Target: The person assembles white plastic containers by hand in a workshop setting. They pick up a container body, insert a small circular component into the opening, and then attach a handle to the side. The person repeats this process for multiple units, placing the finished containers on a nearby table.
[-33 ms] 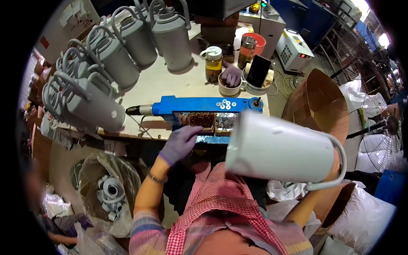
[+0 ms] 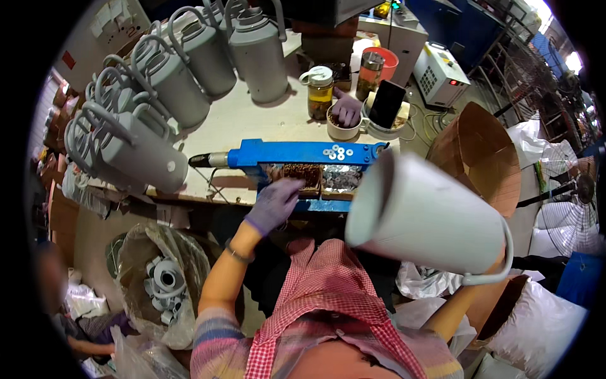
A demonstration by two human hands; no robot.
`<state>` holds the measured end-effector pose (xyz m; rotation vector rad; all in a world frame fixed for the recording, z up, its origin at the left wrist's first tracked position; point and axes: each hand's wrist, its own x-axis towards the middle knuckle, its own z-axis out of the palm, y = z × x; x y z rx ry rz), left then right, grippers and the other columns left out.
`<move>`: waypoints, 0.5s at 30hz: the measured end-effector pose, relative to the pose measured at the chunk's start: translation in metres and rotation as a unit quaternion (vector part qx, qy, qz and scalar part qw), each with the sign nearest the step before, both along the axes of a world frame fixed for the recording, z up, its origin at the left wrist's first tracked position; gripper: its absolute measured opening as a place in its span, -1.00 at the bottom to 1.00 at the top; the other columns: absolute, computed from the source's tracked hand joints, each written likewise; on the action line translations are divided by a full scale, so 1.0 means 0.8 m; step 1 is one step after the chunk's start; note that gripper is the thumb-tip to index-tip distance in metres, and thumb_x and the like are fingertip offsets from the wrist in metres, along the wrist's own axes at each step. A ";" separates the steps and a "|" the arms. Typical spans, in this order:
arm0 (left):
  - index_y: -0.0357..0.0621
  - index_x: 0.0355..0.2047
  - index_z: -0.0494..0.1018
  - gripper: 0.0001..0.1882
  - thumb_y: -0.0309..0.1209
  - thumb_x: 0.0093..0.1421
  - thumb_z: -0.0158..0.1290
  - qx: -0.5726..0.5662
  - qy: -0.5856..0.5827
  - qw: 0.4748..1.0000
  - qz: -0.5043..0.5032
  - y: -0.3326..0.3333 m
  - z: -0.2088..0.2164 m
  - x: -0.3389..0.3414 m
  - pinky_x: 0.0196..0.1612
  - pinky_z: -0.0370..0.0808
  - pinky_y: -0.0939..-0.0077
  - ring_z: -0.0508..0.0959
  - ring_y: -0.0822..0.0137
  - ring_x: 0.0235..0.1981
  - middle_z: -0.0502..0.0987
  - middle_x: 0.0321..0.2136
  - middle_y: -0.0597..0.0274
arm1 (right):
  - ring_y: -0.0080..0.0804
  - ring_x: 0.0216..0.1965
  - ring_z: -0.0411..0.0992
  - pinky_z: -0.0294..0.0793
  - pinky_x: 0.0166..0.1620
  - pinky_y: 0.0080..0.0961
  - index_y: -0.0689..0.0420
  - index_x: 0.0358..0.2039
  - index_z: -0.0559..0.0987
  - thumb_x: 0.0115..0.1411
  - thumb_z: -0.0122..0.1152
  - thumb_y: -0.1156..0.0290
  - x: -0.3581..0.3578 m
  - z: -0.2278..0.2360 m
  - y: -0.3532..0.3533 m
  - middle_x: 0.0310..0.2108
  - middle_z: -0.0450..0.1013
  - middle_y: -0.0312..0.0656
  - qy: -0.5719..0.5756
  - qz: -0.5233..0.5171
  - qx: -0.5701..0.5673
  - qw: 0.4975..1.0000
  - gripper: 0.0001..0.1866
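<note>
The jug (image 2: 435, 218) hangs aslant in front of the bench's right end, its long axis running from upper left to lower right: the wide open end points up and left, toward the blue frame (image 2: 297, 151), and the looped handle lies at the lower right. It is a smooth, pale grey cylinder with a matte look. The right hand (image 2: 501, 258) grips it at the handle end, mostly hidden, so finger spread cannot be told. The left hand (image 2: 274, 203), in a thin purple glove, has its fingers bent over small coppery parts (image 2: 303, 172), beside silvery ones (image 2: 341, 179); whether they pinch any is unclear.
</note>
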<state>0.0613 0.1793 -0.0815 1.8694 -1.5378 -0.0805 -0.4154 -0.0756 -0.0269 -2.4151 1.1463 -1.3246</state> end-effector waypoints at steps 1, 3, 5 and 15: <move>-0.17 -0.09 0.51 -0.72 -0.41 0.17 0.12 -0.008 -0.045 0.999 0.023 -0.023 -0.027 0.008 -0.08 0.51 0.19 0.56 -0.04 -0.17 0.56 -0.19 -0.06 | -0.35 -0.17 0.48 0.45 -0.07 -0.42 0.28 -0.11 0.50 0.34 -0.07 0.27 -0.012 -0.016 0.005 -0.12 0.49 -0.12 -0.092 -0.028 0.058 0.994 -0.67; -0.18 -0.25 0.52 -0.72 -0.21 0.20 0.12 0.165 -0.092 0.981 0.048 -0.060 -0.045 0.017 -0.08 0.46 0.12 0.55 -0.07 -0.19 0.54 -0.28 -0.11 | -0.35 -0.16 0.48 0.45 -0.08 -0.42 0.28 -0.11 0.50 0.34 -0.07 0.27 -0.026 -0.042 0.010 -0.12 0.49 -0.12 -0.245 -0.074 0.141 0.956 -0.67; -0.15 -0.22 0.55 -0.73 -0.22 0.20 0.11 0.234 -0.016 0.970 0.062 -0.089 -0.047 0.016 -0.08 0.47 0.14 0.57 -0.03 -0.18 0.58 -0.27 -0.07 | -0.35 -0.16 0.48 0.46 -0.08 -0.42 0.28 -0.11 0.50 0.34 -0.07 0.27 -0.042 -0.055 0.006 -0.12 0.49 -0.12 -0.277 -0.095 0.158 0.943 -0.67; -0.14 -0.21 0.57 -0.75 -0.33 0.12 0.20 0.128 -0.085 0.977 0.151 -0.059 -0.053 0.030 -0.24 0.52 0.19 0.60 0.01 -0.29 0.61 -0.33 0.01 | -0.35 -0.16 0.49 0.47 -0.08 -0.42 0.27 -0.09 0.49 0.34 -0.07 0.28 -0.063 -0.095 -0.005 -0.12 0.49 -0.12 -0.305 -0.135 0.184 0.925 -0.67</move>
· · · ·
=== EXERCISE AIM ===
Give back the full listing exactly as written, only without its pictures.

=== YOUR RESPONSE ===
Target: The person assembles white plastic containers by hand in a workshop setting. They pick up a container body, insert a small circular component into the opening, and then attach a handle to the side. The person repeats this process for multiple units, placing the finished containers on a nearby table.
[-33 ms] 
[+0 ms] 
A demonstration by two human hands; no robot.
`<state>` holds the measured end-effector pose (xyz m; rotation vector rad; all in a world frame fixed for the recording, z up, its origin at the left wrist's first tracked position; point and axes: each hand's wrist, its own x-axis towards the middle knuckle, its own z-axis out of the palm, y = z × x; x y z rx ry rz), left then right, grippers and the other columns left out.
`<move>`: waypoints, 0.5s at 30hz: the measured end-effector pose, relative to the pose measured at the chunk's start: translation in metres and rotation as a unit quaternion (vector part qx, qy, qz and scalar part qw), each with the sign nearest the step before, both along the axes of a world frame fixed for the recording, z up, its origin at the left wrist's first tracked position; gripper: its absolute measured opening as a place in its span, -1.00 at the bottom to 1.00 at the top; the other columns: absolute, computed from the source's tracked hand joints, each written likewise; on the action line translations are divided by a full scale, so 1.0 means 0.8 m; step 1 is one step after the chunk's start; note that gripper is the thumb-tip to index-tip distance in metres, and thumb_x and the like are fingertip offsets from the wrist in metres, along the wrist's own axes at each step. A ";" separates the steps and a "|" the arms. Typical spans, in this order:
arm0 (left):
  - index_y: -0.0357..0.0621
  - index_x: 0.0355..0.2047
  - index_z: -0.0494..0.1018
  - gripper: 0.0001..0.1882
  - thumb_y: -0.0309..0.1209
  - thumb_x: 0.0093..0.1421
  - thumb_z: -0.0158..0.1290
  - qx: -0.5726..0.5662
  - qy: -0.5856..0.5827
  - qw: 0.4748..1.0000
  - qz: -0.5043..0.5032
  - y: -0.3326..0.3333 m
  - z: -0.2088..0.2164 m
  - x: -0.3389..0.3414 m
  - pinky_x: 0.0196..0.1612
  - pinky_z: -0.0370..0.0808
  - pinky_y: -0.0939..-0.0077
  - ring_z: -0.0508..0.0959
  - ring_y: -0.0822..0.0137
  - ring_x: 0.0235..0.1981
  - middle_z: -0.0502..0.0987
  - middle_x: 0.0321..0.2136
  - middle_y: -0.0597..0.0274
arm1 (right):
  - ring_y: -0.0080..0.0804
  - ring_x: 0.0216..0.1965
  - ring_z: -0.0411..0.0992
  - pinky_z: -0.0294..0.0793
  - pinky_x: 0.0166..0.1620
  - pinky_y: 0.0080..0.0961
  - index_y: -0.0689..0.0420
  - index_x: 0.0358..0.2039
  - index_z: -0.0559..0.0987
  - thumb_x: 0.0115..0.1411
  - thumb_z: -0.0122..0.1152
  - thumb_y: -0.1156..0.0290
  - x: -0.3581..0.3578 m
  - z: -0.2278..0.2360 m
  - y: -0.3532..0.3533 m
  - middle_x: 0.0310..0.2108
  - middle_z: -0.0450..0.1013
  - middle_y: -0.0312..0.0656
  - qy: -0.5719..0.5756
  - qz: -0.5233..0.5171
  - qx: -0.5701..0.5673
  - qw: 0.4975..1.0000
  - gripper: 0.0001..0.1866
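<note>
The jug (image 2: 435, 218) hangs aslant in front of the bench's right end, its long axis running from upper left to lower right: the wide open end points up and left, toward the blue frame (image 2: 297, 151), and the looped handle lies at the lower right. It is a smooth, pale grey cylinder with a matte look. The right hand (image 2: 501, 258) grips it at the handle end, mostly hidden, so finger spread cannot be told. The left hand (image 2: 274, 203), in a thin purple glove, has its fingers bent over small coppery parts (image 2: 303, 172), beside silvery ones (image 2: 341, 179); whether they pinch any is unclear.
</note>
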<state>0.0613 0.1793 -0.0815 1.8694 -1.5378 -0.0805 -0.4154 -0.0756 -0.0269 -2.4151 1.1463 -1.3246</state> end-effector waypoints at steps 1, 3, 5 and 15: <move>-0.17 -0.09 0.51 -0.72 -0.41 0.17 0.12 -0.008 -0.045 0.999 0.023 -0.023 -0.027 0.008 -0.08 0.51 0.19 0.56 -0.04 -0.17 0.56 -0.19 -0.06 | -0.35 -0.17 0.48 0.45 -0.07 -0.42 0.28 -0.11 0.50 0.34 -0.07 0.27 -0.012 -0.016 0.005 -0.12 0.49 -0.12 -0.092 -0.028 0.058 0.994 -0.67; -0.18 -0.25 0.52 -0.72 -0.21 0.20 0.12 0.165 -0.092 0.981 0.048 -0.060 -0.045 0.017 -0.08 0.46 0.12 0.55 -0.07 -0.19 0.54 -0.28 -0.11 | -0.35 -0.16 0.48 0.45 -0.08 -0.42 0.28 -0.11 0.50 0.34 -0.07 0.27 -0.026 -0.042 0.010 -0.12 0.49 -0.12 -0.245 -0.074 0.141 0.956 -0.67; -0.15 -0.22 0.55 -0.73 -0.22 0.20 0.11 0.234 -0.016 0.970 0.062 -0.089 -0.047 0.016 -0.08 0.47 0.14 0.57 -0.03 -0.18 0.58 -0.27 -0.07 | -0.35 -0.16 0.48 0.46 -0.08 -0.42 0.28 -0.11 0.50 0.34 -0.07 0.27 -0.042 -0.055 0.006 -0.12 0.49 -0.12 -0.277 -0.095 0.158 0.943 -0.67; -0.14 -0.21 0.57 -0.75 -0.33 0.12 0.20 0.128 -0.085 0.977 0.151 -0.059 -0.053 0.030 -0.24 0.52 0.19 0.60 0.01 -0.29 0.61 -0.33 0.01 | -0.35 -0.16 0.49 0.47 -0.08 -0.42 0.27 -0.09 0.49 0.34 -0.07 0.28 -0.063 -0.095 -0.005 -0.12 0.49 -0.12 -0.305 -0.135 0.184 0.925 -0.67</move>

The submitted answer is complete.